The proposed experimental pipeline is similar for all three Aims: (i) FACS-purify birth-dated adult-born GCs at
different stages; (ii) transcriptionally profile each population using two complementary forms of RNA
sequencing; (iii) bioinformatically identify transcription factors or epigenetic regulators that may control stage
progression; and (iv) functionally test candidate molecules through in vivo knock-down or overexpression.
Using this same approach, we will then investigate how stage-specific transcriptome dynamics are altered in
GCs from the aging hippocampus, to identify and functionally test changes in regulatory molecules that may be
responsible for their protracted development (Aim 2). Finally, we will seek to identify molecular mediators of
activity-mediated acceleration in GC development in the adult and the aging brain. (Aim 3). This grant will
further the aims of the Fogarty International Center in expanding the technical capacities of Dr Schinder's lab,
including availability of equipment, training of Argentinian graduate students and postdoctoral fellows, and
building collegial networks between members of the Leloir and Harvard research communities. This work will
significantly expand the capacity of Leloir to apply state-of-the-art transcriptomic profiling (currently limited,
throughout Argentina) to solve new problems related to brain function and disease, locally supported by a
bioinformatician who is co-investigator in the project.
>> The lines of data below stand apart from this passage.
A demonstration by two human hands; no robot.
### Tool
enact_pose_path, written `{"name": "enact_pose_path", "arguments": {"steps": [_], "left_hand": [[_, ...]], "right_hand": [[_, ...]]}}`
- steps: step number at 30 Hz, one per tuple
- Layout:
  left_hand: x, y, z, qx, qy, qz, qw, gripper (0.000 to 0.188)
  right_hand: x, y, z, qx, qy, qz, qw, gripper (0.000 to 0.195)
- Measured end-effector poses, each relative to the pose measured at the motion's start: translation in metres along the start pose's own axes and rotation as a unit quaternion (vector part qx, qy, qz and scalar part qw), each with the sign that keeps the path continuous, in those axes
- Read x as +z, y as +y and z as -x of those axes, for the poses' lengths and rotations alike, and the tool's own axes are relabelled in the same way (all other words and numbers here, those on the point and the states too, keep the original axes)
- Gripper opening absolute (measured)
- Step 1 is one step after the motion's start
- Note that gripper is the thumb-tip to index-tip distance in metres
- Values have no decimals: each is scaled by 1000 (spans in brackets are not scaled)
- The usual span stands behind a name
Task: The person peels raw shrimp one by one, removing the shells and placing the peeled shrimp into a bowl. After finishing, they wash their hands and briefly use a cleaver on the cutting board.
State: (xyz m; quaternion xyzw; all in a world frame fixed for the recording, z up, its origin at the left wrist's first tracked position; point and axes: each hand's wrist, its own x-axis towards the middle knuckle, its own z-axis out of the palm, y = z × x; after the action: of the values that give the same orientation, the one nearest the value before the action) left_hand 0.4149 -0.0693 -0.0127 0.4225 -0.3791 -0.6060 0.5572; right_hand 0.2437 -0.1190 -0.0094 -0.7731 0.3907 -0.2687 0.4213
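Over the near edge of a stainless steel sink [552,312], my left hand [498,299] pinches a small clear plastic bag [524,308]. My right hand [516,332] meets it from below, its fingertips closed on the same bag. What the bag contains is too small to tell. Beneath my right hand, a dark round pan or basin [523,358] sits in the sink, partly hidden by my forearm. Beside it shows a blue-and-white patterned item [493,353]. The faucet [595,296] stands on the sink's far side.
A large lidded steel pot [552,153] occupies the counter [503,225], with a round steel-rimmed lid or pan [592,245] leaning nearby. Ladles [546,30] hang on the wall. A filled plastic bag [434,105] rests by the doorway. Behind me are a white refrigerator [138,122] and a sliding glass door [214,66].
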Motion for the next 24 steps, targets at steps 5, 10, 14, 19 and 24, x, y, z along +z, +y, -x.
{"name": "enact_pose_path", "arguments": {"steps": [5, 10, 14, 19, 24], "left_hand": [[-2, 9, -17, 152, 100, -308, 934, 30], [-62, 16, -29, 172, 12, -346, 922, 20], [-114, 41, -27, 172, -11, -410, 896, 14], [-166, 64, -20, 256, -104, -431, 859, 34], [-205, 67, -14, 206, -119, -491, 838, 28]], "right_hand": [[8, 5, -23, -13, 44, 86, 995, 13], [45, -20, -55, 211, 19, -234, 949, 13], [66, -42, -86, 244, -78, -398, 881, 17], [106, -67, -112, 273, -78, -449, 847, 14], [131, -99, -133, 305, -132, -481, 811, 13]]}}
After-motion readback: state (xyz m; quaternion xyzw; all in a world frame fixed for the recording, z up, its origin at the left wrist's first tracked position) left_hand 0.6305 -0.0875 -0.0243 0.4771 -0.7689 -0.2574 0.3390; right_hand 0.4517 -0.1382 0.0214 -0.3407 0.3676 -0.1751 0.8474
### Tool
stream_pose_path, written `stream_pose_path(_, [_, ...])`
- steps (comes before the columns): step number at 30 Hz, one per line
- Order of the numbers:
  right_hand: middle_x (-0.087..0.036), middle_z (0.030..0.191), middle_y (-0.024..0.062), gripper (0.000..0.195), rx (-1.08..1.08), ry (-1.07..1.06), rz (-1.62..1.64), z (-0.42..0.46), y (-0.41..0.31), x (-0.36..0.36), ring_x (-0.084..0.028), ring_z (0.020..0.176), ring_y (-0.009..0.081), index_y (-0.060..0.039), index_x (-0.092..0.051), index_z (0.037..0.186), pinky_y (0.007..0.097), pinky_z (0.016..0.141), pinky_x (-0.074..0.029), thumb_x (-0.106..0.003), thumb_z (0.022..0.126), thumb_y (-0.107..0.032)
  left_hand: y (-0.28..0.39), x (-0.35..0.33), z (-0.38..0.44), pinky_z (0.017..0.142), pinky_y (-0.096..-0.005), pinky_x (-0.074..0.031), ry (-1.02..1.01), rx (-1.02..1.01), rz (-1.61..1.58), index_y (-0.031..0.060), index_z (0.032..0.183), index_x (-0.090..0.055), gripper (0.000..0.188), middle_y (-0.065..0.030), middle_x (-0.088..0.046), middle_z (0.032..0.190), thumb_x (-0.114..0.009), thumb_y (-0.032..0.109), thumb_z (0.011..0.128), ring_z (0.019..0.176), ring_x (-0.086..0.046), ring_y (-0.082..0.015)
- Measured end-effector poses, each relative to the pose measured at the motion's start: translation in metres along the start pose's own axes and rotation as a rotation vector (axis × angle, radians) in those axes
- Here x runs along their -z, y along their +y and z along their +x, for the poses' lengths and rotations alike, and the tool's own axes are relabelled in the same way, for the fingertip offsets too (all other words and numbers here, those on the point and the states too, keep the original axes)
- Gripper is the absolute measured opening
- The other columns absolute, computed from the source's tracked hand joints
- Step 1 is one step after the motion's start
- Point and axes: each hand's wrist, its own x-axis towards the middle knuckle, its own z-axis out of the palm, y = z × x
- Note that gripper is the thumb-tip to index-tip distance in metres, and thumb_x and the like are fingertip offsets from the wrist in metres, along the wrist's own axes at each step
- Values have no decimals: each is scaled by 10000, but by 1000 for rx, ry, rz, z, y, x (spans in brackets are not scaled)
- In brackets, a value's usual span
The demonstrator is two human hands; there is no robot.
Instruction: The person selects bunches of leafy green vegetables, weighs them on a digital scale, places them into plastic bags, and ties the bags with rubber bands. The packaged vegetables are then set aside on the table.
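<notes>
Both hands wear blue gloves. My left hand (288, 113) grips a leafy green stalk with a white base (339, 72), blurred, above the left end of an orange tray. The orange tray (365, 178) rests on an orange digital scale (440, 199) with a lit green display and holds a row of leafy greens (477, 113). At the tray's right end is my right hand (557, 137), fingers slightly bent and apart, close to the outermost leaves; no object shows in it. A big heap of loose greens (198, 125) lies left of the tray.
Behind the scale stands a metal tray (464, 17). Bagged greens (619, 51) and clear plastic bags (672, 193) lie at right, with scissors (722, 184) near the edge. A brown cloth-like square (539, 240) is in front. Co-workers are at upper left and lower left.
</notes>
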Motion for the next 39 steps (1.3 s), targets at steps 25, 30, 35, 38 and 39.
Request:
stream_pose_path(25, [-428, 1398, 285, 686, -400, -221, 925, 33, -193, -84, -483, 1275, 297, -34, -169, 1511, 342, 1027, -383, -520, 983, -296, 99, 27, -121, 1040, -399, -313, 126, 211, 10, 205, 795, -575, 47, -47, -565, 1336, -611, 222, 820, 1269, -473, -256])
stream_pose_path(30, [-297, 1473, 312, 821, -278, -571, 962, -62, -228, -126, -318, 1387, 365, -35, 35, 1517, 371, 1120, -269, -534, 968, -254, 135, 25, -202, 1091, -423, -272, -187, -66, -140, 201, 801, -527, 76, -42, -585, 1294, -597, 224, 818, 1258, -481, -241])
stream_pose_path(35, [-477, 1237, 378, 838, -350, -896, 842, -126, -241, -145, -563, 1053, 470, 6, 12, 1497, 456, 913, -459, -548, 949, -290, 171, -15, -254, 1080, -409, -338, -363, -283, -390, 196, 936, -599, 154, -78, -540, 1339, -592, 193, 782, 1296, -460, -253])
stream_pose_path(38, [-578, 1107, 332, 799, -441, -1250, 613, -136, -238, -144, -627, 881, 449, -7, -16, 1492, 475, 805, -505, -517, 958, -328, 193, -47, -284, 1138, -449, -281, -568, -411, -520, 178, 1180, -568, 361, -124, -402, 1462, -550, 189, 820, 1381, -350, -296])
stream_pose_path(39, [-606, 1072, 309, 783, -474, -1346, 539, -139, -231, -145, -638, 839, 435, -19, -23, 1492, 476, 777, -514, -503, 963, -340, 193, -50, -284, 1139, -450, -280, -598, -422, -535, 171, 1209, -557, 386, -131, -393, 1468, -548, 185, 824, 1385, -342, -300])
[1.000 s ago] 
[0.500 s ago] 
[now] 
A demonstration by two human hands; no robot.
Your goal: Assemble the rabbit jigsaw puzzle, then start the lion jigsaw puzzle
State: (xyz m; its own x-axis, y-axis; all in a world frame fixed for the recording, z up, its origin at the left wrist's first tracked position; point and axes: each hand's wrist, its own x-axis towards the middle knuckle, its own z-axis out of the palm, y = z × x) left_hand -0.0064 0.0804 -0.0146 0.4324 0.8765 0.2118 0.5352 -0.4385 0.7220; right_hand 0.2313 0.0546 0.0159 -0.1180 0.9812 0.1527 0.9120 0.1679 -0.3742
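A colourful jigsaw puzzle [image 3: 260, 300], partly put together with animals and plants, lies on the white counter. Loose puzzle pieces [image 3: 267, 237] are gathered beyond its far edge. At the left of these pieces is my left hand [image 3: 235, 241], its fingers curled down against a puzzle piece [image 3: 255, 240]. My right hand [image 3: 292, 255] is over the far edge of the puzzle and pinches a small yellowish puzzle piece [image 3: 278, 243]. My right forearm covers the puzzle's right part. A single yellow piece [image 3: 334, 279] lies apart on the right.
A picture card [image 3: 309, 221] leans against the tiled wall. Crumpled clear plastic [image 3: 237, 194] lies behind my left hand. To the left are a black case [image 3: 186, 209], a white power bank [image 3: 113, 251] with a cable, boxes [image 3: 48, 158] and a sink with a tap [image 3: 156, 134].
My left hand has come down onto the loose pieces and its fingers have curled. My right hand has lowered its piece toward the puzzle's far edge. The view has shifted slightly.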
The workflow proposed will therefore not only enable a
new generation of molecular studies in the Schinder lab...

## Key facts

- **NIH application ID:** 10404657
- **Project number:** 5R01NS103758-05
- **Recipient organization:** HARVARD UNIVERSITY
- **Principal Investigator:** Paola Arlotta
- **Activity code:** R01 (R01, R21, SBIR, etc.)
- **Funding institute:** NIH
- **Fiscal year:** 2022
- **Award amount:** $533,483
- **Award type:** 5
- **Project period:** 2018-08-01 → 2024-04-30

## Primary source

NIH RePORTER: https://reporter.nih.gov/project-details/10404657

## Citation

> US National Institutes of Health, RePORTER application 10404657, Molecular principles of neuronal maturation and integration in the adult and aging brain (5R01NS103758-05). Retrieved via AI Analytics 2026-05-22 from https://api.ai-analytics.org/grant/nih/10404657. Licensed CC0.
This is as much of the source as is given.